■ Supplied data
::::::

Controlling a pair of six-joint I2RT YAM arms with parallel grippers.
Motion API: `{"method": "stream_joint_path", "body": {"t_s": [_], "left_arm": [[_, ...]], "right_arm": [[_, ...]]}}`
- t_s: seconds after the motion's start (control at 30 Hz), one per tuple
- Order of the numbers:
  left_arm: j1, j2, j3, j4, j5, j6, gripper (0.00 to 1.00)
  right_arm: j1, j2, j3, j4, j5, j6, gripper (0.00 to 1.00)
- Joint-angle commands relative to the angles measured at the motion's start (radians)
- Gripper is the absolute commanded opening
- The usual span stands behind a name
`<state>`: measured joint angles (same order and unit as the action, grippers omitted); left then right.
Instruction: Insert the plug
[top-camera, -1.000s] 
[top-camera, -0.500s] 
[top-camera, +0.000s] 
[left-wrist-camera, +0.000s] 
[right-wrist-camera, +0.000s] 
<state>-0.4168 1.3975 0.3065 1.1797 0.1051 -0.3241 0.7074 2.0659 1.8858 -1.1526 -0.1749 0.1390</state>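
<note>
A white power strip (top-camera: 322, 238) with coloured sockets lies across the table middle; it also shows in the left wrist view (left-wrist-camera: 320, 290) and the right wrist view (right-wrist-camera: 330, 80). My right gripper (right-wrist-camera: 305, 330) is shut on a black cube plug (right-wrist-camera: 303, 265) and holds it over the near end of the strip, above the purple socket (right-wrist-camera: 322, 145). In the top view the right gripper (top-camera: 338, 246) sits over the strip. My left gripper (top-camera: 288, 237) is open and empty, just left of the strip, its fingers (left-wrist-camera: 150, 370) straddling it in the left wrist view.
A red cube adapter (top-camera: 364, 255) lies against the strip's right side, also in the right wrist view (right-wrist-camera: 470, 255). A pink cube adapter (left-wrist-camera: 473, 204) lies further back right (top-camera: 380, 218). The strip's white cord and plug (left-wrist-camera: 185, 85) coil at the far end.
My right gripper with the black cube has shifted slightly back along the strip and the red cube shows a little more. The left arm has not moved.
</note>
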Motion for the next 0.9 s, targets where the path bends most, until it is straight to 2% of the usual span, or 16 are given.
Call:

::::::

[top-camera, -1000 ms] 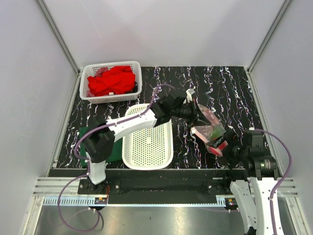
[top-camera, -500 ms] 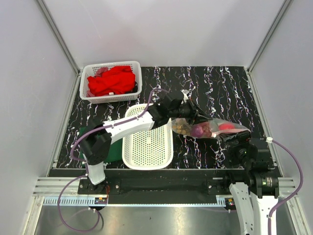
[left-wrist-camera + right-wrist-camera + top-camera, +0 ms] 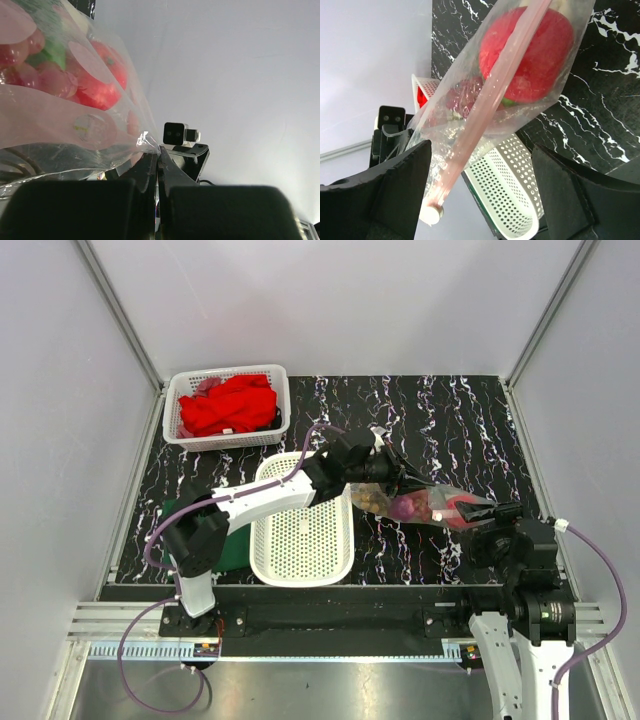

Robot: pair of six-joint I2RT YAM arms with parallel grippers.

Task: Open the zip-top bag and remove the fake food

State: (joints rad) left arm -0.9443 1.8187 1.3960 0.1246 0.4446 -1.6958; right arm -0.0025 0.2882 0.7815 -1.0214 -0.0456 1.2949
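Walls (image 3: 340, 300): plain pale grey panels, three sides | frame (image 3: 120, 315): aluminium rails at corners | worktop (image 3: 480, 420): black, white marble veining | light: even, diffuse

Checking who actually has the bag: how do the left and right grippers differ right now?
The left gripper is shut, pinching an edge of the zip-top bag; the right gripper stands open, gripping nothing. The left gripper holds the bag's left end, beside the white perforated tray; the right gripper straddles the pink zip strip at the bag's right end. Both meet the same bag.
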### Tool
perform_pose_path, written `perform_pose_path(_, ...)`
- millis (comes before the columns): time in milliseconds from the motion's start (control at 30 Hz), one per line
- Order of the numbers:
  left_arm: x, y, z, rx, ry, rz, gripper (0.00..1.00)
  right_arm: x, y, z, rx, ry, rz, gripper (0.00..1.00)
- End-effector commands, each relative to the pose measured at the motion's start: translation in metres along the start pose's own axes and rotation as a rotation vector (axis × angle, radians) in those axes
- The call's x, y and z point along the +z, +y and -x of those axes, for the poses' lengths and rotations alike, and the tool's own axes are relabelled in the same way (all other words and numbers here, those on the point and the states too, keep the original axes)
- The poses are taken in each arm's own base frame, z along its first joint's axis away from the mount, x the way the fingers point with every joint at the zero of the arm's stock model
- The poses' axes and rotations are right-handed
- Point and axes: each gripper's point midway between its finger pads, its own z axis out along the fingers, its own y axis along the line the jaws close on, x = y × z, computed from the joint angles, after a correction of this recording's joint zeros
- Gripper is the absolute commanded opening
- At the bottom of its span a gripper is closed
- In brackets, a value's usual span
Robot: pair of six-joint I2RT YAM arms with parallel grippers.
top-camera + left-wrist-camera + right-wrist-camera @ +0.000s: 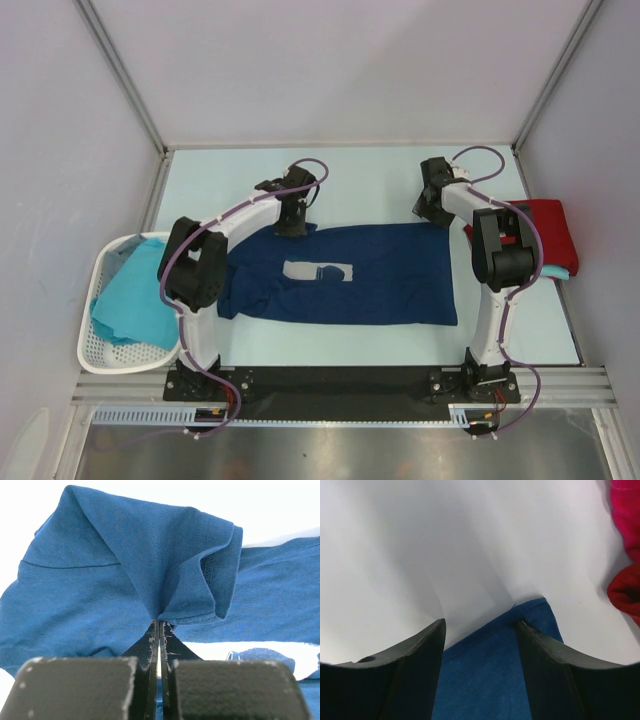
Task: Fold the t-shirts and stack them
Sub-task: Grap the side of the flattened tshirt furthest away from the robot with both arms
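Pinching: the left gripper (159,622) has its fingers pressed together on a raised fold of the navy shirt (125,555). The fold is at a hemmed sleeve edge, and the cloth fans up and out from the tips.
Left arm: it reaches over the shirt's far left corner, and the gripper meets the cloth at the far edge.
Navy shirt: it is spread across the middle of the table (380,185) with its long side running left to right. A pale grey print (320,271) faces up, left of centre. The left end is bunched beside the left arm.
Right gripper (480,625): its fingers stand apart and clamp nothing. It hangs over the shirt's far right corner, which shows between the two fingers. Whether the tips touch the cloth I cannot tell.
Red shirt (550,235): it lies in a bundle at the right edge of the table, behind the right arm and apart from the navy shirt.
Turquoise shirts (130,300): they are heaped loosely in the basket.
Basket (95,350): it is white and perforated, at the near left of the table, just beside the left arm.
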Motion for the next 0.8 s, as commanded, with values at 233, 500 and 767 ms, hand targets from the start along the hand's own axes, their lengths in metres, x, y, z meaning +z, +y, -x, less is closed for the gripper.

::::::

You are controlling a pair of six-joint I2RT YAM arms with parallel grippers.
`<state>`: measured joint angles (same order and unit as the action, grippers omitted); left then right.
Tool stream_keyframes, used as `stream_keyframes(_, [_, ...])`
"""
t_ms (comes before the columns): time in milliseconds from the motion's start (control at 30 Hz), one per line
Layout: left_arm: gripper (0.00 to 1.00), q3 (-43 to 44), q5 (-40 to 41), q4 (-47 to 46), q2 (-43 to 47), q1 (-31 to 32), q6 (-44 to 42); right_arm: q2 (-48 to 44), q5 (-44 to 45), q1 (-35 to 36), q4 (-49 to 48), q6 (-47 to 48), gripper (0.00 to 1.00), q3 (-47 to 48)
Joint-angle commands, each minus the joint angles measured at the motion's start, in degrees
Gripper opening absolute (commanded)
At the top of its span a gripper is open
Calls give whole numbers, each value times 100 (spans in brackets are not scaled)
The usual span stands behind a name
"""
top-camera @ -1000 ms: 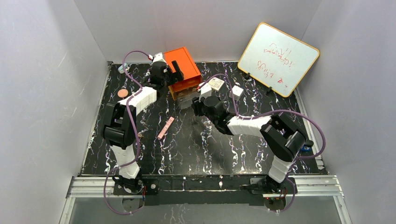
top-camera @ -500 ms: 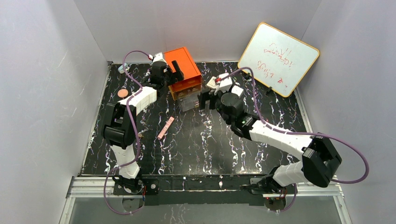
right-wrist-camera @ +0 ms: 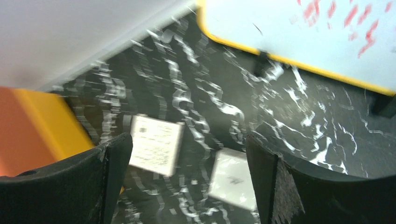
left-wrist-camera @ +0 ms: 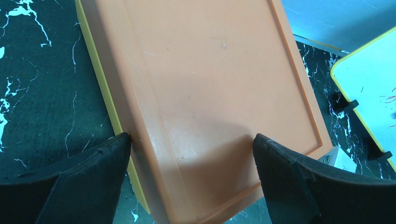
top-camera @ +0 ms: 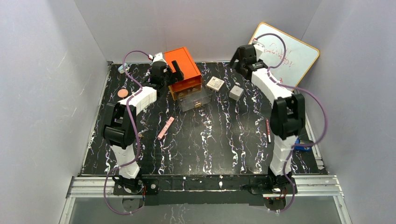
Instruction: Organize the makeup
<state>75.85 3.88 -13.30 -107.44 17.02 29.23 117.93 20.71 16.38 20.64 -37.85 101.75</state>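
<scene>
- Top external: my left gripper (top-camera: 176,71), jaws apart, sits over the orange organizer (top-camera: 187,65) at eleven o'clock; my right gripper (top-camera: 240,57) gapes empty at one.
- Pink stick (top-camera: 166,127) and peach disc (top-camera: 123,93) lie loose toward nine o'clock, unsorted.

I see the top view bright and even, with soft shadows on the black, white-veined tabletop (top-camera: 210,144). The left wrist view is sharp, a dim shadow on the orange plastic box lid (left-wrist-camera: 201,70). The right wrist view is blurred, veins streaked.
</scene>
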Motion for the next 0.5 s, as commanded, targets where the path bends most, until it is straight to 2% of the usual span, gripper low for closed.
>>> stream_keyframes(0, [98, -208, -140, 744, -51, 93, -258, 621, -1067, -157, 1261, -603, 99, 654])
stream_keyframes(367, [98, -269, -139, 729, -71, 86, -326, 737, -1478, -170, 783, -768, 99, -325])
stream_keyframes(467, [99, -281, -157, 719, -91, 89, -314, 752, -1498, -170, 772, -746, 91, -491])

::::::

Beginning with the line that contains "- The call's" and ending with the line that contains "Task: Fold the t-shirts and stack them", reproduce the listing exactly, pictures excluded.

■ Problem solution
- The call's x, y and z point along the +z, +y and -x of those axes, for the poses' lengths and rotations alike, and the tool's own axes are relabelled in the same way (all other words and numbers here, those on the point and the states too, keep the original axes)
- The poses are taken in each arm's own base frame, z along its first joint's axis away from the mount, x the way the fingers point with every joint at the zero of the arm's stock model
- The poses' axes and rotations are right-handed
- Point and axes: each gripper's point midway between its finger pads, its own z axis out along the fingers, its own y axis along the line the jaws close on, x = y × z, computed from the joint angles, after a correction of this recording's joint zeros
- Gripper is the absolute commanded opening
- At the bottom of its span a gripper is closed
- In brackets, a value's usual span
Robot: pair of six-joint I2RT YAM arms with parallel grippers.
top-camera + left-wrist-camera + right-wrist-camera @ +0.000s: 
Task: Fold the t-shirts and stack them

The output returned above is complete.